On November 8, 2016, the Arizona Court of Appeals handed down its decision in McGovern v. AHCCCS. In this case, McGovern was denied long-term benefits under the Arizona Long-Term Care System (“ALTCS”) by AHCCCS, which determined he had available assets in exceeding the threshhold for receiving such benefits. McGovern appealed AHCCCS’ determination to the superior court which reversed that determination and ordered AHCCCS to provide the applied for benefits, based upon the court’s determination that AHCCCS’ denial was arbitrary and capricious. McGovern’s argument in superior court was that, although he had three bank accounts and a motor vehicle all of which were titled in joint tenancy with his daughter, he did not actually have the use of these funds because, due to his mental incapacity, the daughter controlled his ability to withdraw funds, which she refused to allow to McGovern’s attorney-in-fact, and because the vehicle was in the possession of the daughter. In short, McGovern’s argument was to the effect that even though legal title to the property in question remained in his name, it would be difficult to actually control the assets based upon his mental incapacity, and that court intervention would be necessary in order for him to actually receive the benefit of this money and property.
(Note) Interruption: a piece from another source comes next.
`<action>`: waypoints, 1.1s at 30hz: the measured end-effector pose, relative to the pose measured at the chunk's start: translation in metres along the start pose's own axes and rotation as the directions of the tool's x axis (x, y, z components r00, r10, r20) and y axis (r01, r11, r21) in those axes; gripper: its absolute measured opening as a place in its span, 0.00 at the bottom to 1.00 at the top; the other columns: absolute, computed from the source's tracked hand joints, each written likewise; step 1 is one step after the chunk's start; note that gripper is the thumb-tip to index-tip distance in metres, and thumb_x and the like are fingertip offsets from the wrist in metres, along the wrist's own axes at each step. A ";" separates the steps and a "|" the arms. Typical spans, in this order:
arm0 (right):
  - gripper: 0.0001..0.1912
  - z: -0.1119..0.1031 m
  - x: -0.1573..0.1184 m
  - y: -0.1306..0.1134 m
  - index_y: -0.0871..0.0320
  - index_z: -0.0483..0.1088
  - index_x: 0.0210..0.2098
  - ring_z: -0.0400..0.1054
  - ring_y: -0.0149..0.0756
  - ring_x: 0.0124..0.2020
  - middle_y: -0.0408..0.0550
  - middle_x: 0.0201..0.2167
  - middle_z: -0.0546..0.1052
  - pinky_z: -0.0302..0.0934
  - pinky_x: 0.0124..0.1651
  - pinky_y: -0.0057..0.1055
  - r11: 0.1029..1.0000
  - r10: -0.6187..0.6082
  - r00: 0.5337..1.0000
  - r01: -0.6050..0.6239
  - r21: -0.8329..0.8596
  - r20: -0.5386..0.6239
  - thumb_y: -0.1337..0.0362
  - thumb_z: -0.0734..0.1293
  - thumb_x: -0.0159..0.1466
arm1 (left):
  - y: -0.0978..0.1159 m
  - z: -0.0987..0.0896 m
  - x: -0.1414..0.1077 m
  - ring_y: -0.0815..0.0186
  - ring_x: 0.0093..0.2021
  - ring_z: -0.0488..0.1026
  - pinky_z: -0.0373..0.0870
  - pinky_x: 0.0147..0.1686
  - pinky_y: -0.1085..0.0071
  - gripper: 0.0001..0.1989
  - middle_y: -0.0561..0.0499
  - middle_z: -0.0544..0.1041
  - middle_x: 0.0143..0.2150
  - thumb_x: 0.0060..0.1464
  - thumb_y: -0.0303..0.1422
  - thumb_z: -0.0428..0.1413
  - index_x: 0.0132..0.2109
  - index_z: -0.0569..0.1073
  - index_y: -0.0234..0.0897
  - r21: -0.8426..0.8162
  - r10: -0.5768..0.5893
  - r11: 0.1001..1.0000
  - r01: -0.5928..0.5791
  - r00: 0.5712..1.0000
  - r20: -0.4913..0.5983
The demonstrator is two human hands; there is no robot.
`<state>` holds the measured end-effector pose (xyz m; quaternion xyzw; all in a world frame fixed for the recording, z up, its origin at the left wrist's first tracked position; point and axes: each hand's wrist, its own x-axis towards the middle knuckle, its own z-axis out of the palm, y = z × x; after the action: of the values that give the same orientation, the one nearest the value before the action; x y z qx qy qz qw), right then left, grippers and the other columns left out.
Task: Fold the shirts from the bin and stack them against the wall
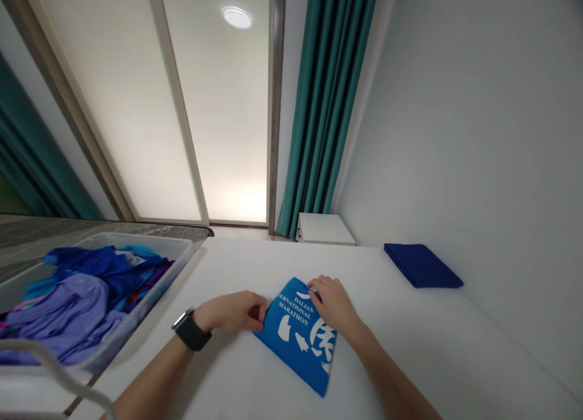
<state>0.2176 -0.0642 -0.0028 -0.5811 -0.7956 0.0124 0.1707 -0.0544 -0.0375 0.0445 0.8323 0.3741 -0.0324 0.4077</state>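
Observation:
A blue marathon shirt [291, 332] with white lettering lies on the white table, folded into a small, angled packet. My left hand [243, 311], wearing a dark smartwatch [192, 330] on the wrist, pinches the shirt's left edge with fingers curled in. At the upper right edge, my right hand [334, 304] has its fingers bent over the cloth and its thumb hidden, gripping it there. Farther right on the table, near the wall, rests a folded navy cloth [422, 266].
On the left stands a translucent plastic bin [184, 250] heaped with blue, purple and other clothes [86, 298]. A pale curved cable or tube [59, 371] crosses the lower left corner. Behind the table [255, 256] are a small white cabinet [325, 228], a teal curtain and frosted sliding doors.

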 end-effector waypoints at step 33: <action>0.11 0.014 0.012 0.004 0.54 0.71 0.40 0.69 0.39 0.43 0.47 0.39 0.76 0.57 0.47 0.36 0.998 0.015 0.999 -0.012 0.056 -0.048 0.65 0.57 0.69 | -0.009 0.009 0.010 0.69 0.27 0.68 0.62 0.27 0.75 0.07 0.57 0.73 0.27 0.44 0.34 0.59 0.31 0.71 0.37 -0.083 0.024 0.996 -0.022 1.000 0.013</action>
<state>0.2140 -0.0491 -0.0132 -0.5818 -0.7866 0.0217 0.2058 -0.0507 -0.0340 0.0286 0.8187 0.3627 -0.0182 0.4449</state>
The court of appeals disagreed. Citing the standards set by the Director of the U.S. Department of Health and Human Services, the court noted that difficulty is not a consideration in making the determination of what resources are available and countable to an applicant for benefits. Under those standards, “The inquiry…focuses on an individual’s legal right to income or a resource.” Because McGovern had the “legal authority to liquidate [the accounts] despite his daughter’s refusal to consent” and his right as a titled owner of the vehicle he had the “legal right to liquidate it,” these assets were countable for purposes of denying benefits. Although his ability to liquidate these assets may be more difficult due to his mental incapacity and would require a court to appoint a conservator for purposes of achieving such liquidation, that difficulty is not relevant to the legal fact of availability.
Finally, McGovern’s counsel argued that because a conservator’s appointment may be required to obtain the funds, McGovern would in effect have to engage in litigation to reach these assets, and that assets which may be only potentially attained resulting from litigation are not countable under Health and Human Services criteria. In rejecting this particular argument, the court of appeals noted the rule in question does not require an applicant to engage in litigation “[w]hen there is a legal bar” to sale or access. The court noted that “even if we were to equate establishing a conservator with litigation, in this case there was no legal bar to establishing the conservatorship…” As such, the particular regulation relied on by McGovern did not apply based on the facts of this case.